TASK ITEM: Copy out exactly the lines below that run from the one holding "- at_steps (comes" to the one holding "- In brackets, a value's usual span", keeping both of those lines and no others.

BEGIN

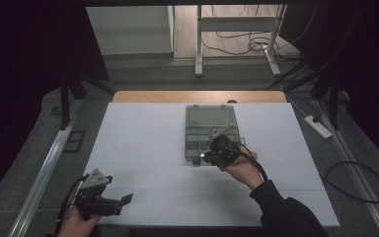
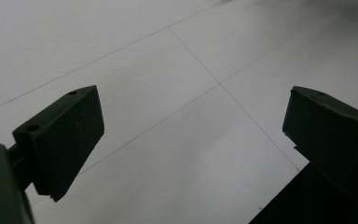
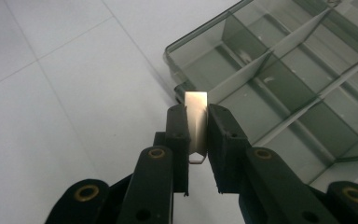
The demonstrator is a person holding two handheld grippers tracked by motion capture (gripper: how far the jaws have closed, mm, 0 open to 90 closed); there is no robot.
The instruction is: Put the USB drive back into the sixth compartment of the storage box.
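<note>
A clear plastic compartment box (image 1: 210, 132) lies open on the white table, its dividers (image 3: 279, 70) plain in the right gripper view. My right gripper (image 1: 208, 156) hovers at the box's near left corner, shut on a small flat metal piece (image 3: 196, 120) that stands upright between its pads, just outside the box's corner (image 3: 172, 56). My left gripper (image 1: 121, 202) rests at the table's near left, jaws wide apart. In the left gripper view its two black fingers (image 2: 63, 140) stand over bare white table with nothing between them.
The white table top (image 1: 143, 143) stretches around the box, with a wooden strip (image 1: 197, 96) along its far edge. Beyond stand a desk frame (image 1: 237, 44) and cables on the floor; a power strip (image 1: 318, 126) lies off to the right.
</note>
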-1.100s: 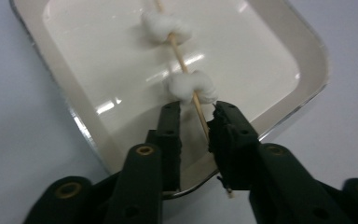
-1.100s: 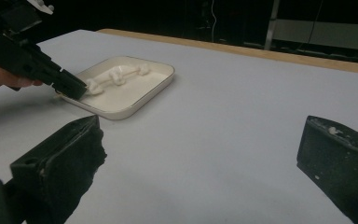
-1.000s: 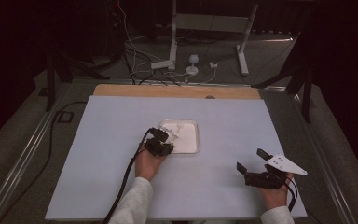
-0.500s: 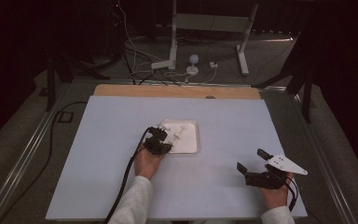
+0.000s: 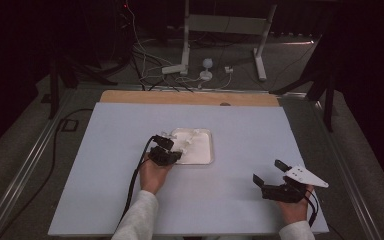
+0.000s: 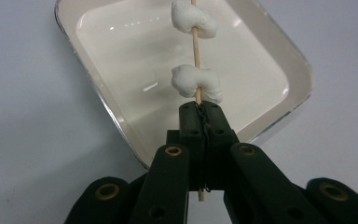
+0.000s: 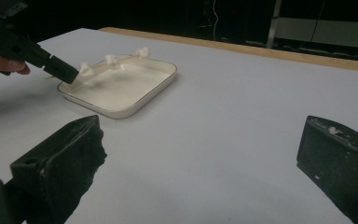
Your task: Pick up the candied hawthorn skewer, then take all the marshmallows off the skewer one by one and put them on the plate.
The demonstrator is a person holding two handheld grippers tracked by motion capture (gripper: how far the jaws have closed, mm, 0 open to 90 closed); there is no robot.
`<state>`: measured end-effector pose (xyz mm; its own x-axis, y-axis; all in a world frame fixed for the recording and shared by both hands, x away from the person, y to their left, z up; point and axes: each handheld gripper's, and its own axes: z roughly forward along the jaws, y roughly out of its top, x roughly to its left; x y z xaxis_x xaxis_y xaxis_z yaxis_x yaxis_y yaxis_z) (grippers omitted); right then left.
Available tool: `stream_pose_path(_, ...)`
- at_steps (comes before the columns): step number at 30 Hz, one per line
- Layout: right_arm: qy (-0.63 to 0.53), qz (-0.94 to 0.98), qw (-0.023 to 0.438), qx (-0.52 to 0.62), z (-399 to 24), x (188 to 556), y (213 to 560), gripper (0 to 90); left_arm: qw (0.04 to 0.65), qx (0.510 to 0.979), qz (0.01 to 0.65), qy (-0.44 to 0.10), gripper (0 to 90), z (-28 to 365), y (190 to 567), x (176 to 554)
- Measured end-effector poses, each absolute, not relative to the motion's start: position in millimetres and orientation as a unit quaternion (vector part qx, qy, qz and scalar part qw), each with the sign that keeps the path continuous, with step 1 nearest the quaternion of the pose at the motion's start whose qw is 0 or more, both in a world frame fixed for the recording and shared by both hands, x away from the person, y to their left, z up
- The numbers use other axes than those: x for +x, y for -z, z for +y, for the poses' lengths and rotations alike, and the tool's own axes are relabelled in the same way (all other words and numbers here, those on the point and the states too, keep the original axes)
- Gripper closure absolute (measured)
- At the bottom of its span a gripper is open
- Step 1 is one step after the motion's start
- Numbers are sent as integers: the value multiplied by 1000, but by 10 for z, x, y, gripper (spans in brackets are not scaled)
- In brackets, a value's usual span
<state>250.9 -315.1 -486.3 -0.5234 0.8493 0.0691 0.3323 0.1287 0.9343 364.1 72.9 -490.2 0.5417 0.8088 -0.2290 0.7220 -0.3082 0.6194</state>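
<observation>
A thin wooden skewer (image 6: 196,42) carries white soft lumps (image 6: 196,83) and reaches out over a shallow white tray (image 6: 279,60). My left gripper (image 6: 200,109) is shut on the skewer's near end, just past the tray's near rim. From the high view the left gripper (image 5: 175,154) sits at the left edge of the tray (image 5: 202,155). In the right gripper view the skewer (image 7: 121,59) slants across the tray (image 7: 135,105), with three lumps on it. My right gripper (image 5: 269,171) rests near the table's front right, open, with nothing between its fingers (image 7: 56,163).
The table (image 5: 240,125) has a pale blue top with a wooden strip (image 5: 180,97) along its far edge. Beyond it stand a metal stand (image 5: 187,45) and loose cables (image 5: 145,60) on the floor. A black cable (image 5: 132,185) trails from the left gripper along the person's sleeve.
</observation>
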Motion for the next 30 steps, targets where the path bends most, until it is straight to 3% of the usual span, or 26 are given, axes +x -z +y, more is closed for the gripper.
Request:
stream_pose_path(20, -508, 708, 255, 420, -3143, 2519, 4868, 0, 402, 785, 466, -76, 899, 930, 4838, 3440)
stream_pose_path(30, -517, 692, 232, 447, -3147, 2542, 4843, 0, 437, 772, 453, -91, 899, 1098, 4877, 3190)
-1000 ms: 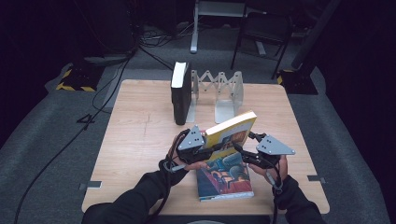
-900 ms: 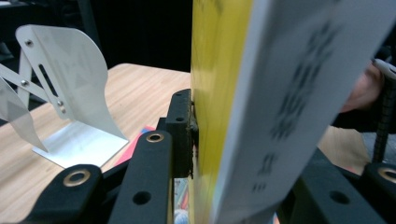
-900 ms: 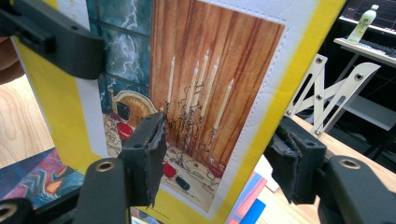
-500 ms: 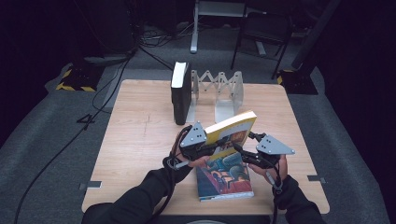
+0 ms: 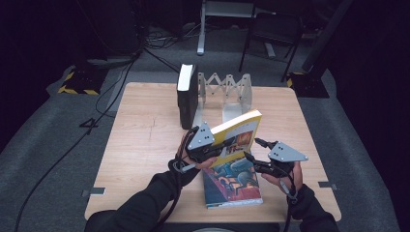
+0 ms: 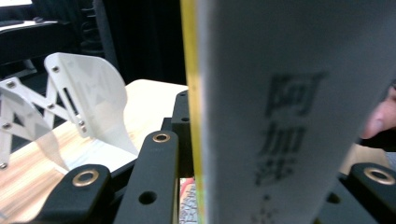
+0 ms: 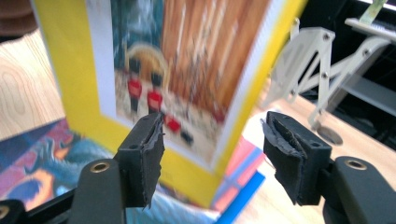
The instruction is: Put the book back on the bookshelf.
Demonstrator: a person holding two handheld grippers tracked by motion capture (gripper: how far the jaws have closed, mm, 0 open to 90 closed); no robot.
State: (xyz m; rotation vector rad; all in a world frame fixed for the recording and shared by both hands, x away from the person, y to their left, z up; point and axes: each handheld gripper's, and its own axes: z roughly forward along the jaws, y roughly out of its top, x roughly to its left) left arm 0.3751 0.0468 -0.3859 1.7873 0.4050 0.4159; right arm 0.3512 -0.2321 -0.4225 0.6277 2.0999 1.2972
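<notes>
Yellow book (image 5: 237,137) stands tilted in your left gripper (image 5: 205,147), whose jaws have just been closing on it; your right gripper (image 7: 212,154) gapes, holding nothing.

Blurred print on the yellow book (image 6: 289,116) is unreadable; it hides the left tool's pads.

Right gripper (image 7: 212,163): black jaws stand apart, nothing pressed between the pads.
Yellow book (image 7: 168,70): upright, just beyond the jaws, slightly tilted; its cover picture shows small red figures; its near corner sits in the gap between the jaws.
Colourful book (image 7: 42,168): flat on the table, under the yellow one.
Table (image 7: 23,98): pale wood.
White rack (image 7: 322,60): far right, folding, on the table.
</notes>
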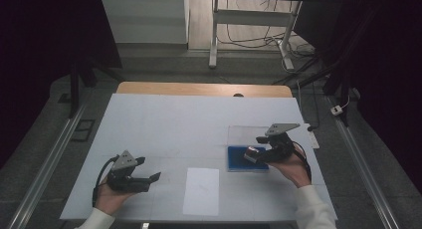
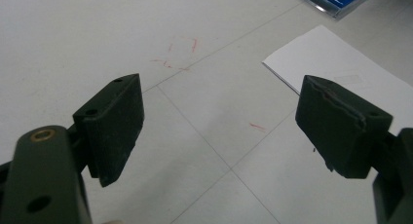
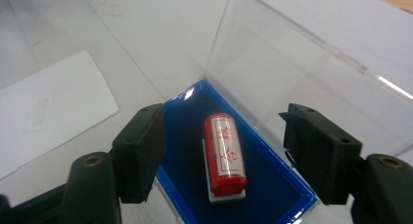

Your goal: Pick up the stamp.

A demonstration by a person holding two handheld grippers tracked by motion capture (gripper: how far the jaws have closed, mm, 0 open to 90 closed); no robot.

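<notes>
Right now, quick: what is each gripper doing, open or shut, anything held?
Left gripper: open, holding nothing, over the table.
Right gripper: open, jaws either side of the red stamp in the blue case, not gripping it.

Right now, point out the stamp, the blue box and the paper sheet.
stamp (image 3: 224,153), right gripper view, middle of its red barrel
blue box (image 3: 187,160), right gripper view, bare blue lining left of the stamp
paper sheet (image 1: 201,190), high view, its centre
</notes>
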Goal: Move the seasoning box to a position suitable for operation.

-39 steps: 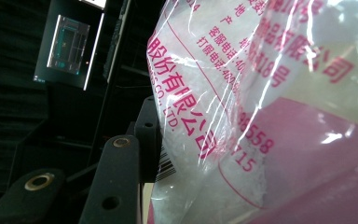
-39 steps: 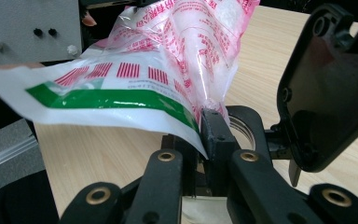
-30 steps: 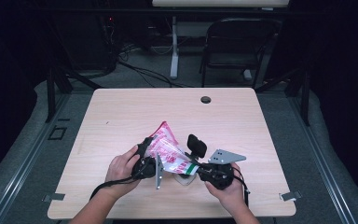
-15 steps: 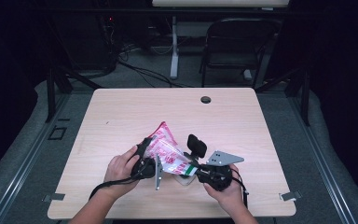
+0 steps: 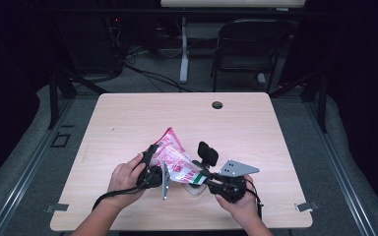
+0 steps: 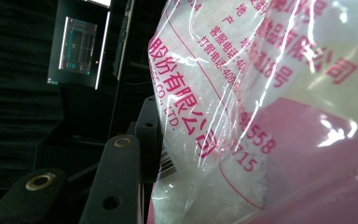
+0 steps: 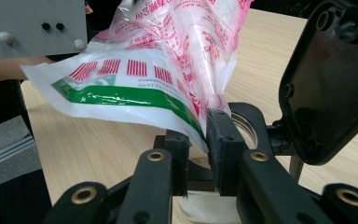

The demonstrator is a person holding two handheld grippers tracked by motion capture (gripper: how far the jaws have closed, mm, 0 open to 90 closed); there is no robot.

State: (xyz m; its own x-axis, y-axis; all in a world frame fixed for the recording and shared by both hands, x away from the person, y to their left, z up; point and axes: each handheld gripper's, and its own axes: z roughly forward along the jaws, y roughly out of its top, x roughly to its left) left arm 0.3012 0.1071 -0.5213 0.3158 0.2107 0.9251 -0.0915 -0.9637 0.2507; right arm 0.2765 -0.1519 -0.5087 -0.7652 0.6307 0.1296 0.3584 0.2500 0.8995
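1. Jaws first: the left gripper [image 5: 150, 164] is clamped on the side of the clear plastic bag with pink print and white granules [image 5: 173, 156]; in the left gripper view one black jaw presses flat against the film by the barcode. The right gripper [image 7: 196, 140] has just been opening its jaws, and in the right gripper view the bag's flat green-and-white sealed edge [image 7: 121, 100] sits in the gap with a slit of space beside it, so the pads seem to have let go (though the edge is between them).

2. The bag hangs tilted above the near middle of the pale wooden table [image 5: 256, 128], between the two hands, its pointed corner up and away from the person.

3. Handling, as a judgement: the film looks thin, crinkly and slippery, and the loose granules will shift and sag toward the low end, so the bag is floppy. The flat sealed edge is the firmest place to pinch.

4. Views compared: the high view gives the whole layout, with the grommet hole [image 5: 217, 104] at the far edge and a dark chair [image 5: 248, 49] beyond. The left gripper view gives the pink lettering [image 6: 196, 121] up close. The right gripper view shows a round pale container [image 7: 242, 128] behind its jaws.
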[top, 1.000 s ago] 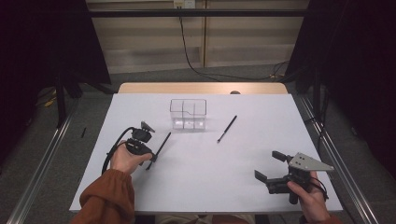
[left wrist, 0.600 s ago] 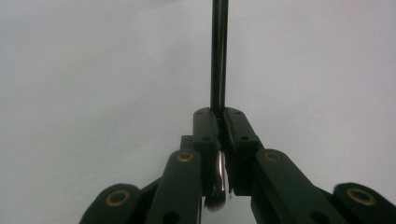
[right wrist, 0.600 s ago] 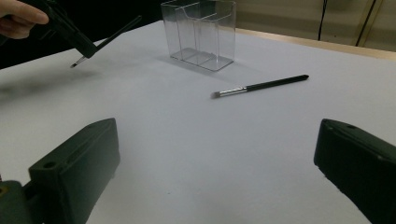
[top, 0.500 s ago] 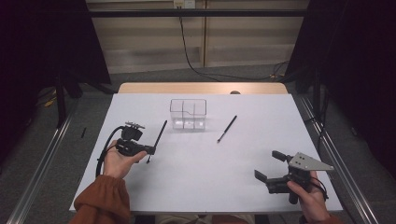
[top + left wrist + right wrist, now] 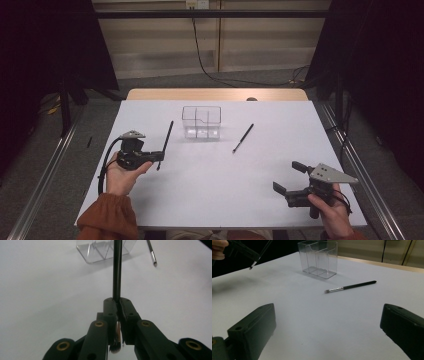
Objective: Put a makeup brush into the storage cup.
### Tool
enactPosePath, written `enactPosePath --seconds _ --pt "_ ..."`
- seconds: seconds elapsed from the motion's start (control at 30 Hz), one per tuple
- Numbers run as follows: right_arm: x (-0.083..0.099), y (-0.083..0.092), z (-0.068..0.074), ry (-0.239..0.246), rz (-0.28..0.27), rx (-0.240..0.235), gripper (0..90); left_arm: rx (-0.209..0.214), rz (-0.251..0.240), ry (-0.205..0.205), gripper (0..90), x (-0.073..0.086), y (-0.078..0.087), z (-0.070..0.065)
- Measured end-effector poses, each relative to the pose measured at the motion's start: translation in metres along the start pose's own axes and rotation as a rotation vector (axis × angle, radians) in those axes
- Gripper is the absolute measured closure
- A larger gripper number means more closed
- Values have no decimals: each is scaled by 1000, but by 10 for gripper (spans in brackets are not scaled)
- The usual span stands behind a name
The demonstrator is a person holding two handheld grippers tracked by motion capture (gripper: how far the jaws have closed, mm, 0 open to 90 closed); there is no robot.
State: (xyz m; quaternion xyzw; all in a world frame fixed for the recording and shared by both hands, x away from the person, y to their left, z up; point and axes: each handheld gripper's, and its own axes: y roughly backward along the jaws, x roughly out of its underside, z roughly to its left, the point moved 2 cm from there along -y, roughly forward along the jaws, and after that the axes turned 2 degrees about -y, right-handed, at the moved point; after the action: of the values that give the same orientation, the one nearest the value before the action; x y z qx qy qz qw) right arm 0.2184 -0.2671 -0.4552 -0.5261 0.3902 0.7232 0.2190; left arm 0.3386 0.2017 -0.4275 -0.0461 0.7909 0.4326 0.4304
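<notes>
White counter [image 5: 210,185] under dim light, and the left hand-held gripper [image 5: 159,156] is pinching a black brush [image 5: 166,140] near its bristle end, handle pointing up toward the clear organizer [image 5: 201,121] just ahead (right hand-held gripper [image 5: 289,179] sits spread, well apart).

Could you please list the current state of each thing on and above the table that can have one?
Left gripper: shut on the held brush, lifted off the table.
Held brush: clamped near its bristle end, handle pointing toward the clear box.
Right gripper: open, holding nothing.
Second brush: lying flat on the table, untouched, beside the clear box.
Clear box: upright, compartments look empty.
</notes>
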Motion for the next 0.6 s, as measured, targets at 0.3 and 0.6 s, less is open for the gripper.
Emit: enactPosePath --seconds 0.3,0.6 --pt "0 1 0 0 -4 2 0 -9 -156 -33 843 3 10 0" --pt "-2 2 0 -2 -23 8 0 27 -197 -82 843 6 14 -13"
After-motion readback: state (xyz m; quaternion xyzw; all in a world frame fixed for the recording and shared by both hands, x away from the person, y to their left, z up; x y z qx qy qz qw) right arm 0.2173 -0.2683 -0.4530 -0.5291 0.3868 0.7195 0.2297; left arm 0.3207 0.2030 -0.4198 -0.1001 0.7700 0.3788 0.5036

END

COMPLETED EXERCISE:
- at_steps (comes before the columns): step number at 30 Hz, one per line
- Layout: right_arm: qy (-0.63 to 0.53), qz (-0.94 to 0.98), qw (-0.023 to 0.438), qx (-0.52 to 0.62), z (-399 to 24), x (188 to 556), y (213 to 560), gripper (0 to 90); left_arm: qw (0.04 to 0.65), qx (0.510 to 0.979), qz (0.01 to 0.65), qy (-0.44 to 0.10), gripper (0 to 90), z (-28 to 365), y (190 to 567), x (176 to 554)
- Measured end-effector poses, each absolute, not relative to the motion's start: position in millimetres and orientation as a unit quaternion (vector part qx, qy, qz and scalar part qw), each with the sign that keeps the path continuous, with step 1 nearest the quaternion of the pose at the motion's start whose qw is 0 or more, both in a world frame fixed for the recording and shared by both hands, x away from the person, y to their left, z up
- The numbers use other axes than those: x for +x, y for -z, z for +y, for the poses' lengths and rotations alike, and the tool's own axes are relabelled in the same way (all other words and numbers here, those on the point and the states too, keep the original axes)
- Gripper closure absolute (measured)
- At the bottom of its span a gripper is open
- Step 1 is one step after the motion's start
- Numbers are sent as integers: the value multiplied by 1000, but by 10 for z, x, y, gripper (spans in brackets are not scaled)
- In brackets, a value's usual span

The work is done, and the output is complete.